> _EXERCISE GOAL_
The answer is a stretch of the material below, returned exactly: the line containing "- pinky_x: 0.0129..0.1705", the line containing "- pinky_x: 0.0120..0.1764", and all lines between.
....................
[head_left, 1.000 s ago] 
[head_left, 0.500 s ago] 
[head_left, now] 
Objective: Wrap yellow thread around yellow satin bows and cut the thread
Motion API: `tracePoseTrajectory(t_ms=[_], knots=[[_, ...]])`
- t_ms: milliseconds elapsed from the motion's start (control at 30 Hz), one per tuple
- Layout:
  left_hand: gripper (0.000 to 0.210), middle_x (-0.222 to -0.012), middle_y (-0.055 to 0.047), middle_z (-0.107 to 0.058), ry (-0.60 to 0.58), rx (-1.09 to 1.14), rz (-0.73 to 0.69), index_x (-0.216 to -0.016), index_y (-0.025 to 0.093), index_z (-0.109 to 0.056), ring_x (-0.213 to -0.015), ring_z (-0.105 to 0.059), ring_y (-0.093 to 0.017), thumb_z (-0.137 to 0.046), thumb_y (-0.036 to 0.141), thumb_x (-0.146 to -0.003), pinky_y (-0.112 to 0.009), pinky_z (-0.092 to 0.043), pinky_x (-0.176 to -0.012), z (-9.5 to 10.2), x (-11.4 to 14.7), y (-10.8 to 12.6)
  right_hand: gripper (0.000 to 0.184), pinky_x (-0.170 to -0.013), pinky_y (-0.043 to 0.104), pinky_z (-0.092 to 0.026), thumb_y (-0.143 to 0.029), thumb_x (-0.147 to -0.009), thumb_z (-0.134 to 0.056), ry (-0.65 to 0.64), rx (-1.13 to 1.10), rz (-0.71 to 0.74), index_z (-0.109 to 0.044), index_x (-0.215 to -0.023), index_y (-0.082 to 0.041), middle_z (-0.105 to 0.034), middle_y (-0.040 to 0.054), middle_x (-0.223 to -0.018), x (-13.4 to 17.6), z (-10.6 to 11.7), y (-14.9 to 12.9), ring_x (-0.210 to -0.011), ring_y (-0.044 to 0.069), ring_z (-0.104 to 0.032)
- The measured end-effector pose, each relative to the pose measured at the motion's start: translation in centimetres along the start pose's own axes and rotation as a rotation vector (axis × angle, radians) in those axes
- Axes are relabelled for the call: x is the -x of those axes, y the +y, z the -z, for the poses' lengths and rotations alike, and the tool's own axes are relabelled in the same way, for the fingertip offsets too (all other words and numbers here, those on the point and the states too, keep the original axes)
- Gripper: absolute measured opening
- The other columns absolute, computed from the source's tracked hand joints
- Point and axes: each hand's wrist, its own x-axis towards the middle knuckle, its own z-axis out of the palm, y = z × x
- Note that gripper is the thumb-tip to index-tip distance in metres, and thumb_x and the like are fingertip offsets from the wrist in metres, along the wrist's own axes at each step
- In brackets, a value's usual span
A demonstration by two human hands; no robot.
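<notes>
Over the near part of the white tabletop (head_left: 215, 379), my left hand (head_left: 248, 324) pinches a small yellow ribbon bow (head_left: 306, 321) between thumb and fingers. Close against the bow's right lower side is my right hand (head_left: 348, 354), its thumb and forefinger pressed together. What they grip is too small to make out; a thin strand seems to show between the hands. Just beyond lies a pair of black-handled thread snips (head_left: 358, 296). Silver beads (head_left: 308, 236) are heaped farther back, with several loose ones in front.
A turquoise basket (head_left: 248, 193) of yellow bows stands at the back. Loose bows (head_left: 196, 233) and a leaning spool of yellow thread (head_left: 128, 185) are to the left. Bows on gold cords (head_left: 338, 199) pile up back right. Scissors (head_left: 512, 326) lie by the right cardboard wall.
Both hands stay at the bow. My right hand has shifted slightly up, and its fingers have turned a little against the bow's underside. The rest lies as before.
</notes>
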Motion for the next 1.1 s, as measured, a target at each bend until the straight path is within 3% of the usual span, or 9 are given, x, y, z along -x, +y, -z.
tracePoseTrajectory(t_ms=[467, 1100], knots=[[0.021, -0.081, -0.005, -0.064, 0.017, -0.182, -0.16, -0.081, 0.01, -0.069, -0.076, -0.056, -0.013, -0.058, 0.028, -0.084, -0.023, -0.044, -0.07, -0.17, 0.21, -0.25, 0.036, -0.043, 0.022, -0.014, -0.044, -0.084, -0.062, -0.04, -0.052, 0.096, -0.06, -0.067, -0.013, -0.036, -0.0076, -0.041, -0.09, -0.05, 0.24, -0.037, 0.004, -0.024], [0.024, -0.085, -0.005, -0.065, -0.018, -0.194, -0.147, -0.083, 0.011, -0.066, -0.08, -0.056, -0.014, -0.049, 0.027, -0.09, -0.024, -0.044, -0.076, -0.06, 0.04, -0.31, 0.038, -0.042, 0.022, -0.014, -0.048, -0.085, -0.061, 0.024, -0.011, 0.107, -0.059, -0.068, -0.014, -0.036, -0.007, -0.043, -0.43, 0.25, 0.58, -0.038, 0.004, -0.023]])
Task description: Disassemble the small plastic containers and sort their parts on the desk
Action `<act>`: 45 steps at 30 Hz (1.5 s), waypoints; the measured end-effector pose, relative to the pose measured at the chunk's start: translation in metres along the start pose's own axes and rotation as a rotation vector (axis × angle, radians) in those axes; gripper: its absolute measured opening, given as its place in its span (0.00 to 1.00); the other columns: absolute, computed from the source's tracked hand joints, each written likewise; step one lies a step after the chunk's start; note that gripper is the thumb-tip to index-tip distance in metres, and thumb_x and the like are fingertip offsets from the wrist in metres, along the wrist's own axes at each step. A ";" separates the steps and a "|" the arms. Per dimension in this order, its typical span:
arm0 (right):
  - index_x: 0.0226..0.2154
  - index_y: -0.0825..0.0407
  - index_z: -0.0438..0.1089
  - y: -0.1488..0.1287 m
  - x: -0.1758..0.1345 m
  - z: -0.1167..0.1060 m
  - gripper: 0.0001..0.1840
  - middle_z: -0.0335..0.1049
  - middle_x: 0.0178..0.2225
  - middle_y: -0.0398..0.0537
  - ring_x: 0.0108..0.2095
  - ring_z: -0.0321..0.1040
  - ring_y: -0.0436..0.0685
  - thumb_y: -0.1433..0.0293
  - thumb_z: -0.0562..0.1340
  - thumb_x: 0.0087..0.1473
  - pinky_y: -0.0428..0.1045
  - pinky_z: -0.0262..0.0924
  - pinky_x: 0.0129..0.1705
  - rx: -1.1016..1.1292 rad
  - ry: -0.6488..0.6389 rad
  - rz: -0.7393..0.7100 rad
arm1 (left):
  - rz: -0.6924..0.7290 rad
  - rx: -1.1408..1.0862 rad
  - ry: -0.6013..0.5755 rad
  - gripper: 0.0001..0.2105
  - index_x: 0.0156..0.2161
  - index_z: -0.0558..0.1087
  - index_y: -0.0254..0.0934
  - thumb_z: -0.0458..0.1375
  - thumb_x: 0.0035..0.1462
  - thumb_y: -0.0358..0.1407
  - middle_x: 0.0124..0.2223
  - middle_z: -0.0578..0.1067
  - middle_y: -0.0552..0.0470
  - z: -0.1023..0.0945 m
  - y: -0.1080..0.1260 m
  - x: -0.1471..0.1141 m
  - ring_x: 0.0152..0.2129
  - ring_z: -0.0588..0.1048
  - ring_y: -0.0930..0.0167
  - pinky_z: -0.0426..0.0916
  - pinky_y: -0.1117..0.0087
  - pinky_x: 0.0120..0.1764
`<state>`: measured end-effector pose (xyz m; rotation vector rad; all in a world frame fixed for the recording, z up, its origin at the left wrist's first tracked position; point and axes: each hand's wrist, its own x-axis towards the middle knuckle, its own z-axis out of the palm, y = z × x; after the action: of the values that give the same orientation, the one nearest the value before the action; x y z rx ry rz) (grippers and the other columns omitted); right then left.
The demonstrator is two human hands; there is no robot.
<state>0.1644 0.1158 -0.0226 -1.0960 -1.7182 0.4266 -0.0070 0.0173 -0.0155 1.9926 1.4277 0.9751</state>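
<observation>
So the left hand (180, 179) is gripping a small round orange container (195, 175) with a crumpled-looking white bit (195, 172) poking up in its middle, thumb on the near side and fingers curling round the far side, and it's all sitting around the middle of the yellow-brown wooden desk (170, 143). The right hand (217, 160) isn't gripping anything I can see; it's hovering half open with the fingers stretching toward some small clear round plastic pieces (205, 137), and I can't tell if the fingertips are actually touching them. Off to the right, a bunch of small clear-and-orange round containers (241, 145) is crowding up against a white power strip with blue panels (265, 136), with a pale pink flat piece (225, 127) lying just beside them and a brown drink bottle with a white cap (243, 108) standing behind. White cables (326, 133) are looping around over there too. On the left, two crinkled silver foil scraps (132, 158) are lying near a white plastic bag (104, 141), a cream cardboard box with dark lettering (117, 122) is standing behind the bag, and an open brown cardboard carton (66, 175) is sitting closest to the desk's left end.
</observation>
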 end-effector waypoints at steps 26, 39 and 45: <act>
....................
> _TASK RESPONSE_
  - pinky_x: 0.0129..0.1705
  - rx: -1.1016..1.1292 rad
  - ry: -0.6488..0.6389 rad
  - rz: -0.7393..0.7100 rad
arm1 (left):
  - rz: -0.6924..0.7290 rad
  - rx: -1.1408..1.0862 rad
  - ry: -0.6013..0.5755 rad
  - gripper: 0.0001..0.2105
  - index_x: 0.0156..0.2161
  - index_z: -0.0558..0.1087
  - index_y: -0.0254..0.0934
  - thumb_z: -0.0458..0.1375
  - thumb_x: 0.0035..0.1462
  - thumb_y: -0.0358..0.1407
  - middle_x: 0.0124..0.2223
  - middle_z: -0.0578..0.1067
  - middle_y: -0.0552..0.0470
  - z: -0.1023..0.0945 m
  - y: -0.1080..0.1260 m
  - x: -0.1471..0.1141 m
  - ring_x: 0.0152..0.2129
  - ring_z: -0.0588..0.1048
  - ring_y: -0.0930..0.0167
  - pinky_z: -0.0426..0.0916
  - pinky_y: -0.1117..0.0087
  - pinky_x: 0.0120..0.1764

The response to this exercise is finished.